* [Problem to work on]: Lines containing the word "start": say how many there are in the listing, with only the number as the answer.

* [Data shown]:
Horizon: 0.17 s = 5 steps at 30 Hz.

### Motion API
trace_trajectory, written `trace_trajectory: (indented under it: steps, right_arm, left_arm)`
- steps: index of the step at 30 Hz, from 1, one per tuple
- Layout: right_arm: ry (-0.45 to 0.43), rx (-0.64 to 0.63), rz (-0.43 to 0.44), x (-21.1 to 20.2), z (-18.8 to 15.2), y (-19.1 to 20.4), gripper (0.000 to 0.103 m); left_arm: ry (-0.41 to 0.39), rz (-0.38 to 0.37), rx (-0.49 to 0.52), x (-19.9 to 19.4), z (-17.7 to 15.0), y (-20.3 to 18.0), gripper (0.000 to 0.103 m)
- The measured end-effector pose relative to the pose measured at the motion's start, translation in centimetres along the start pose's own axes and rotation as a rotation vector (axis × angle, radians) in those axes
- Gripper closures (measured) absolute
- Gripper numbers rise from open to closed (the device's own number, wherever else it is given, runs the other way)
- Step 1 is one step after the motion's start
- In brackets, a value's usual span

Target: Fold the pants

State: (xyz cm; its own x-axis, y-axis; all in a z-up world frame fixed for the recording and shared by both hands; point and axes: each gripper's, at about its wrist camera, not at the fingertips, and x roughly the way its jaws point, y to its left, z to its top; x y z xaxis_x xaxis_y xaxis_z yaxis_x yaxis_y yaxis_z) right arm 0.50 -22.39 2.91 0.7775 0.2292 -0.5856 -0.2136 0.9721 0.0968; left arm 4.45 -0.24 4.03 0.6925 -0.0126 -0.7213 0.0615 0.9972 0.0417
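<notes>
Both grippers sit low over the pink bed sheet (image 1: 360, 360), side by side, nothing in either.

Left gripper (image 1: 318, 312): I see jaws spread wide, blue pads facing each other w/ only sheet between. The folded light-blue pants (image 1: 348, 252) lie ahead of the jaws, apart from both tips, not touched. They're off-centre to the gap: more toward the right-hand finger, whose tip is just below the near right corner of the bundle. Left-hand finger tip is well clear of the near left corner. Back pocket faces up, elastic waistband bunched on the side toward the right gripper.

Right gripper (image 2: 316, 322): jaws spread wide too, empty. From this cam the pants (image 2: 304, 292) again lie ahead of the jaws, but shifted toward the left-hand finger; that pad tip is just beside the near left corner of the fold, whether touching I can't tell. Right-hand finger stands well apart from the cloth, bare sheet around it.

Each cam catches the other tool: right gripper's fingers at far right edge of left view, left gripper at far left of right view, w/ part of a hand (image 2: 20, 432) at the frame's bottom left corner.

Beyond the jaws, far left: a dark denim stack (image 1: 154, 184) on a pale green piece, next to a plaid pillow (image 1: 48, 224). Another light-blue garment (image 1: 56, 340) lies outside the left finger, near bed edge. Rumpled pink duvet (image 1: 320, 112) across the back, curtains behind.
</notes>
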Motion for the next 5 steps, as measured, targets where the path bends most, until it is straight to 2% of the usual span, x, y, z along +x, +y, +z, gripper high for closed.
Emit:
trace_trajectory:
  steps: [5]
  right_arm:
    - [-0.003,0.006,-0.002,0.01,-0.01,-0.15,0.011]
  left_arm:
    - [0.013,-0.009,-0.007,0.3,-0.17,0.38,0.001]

* [Result of this task]: 2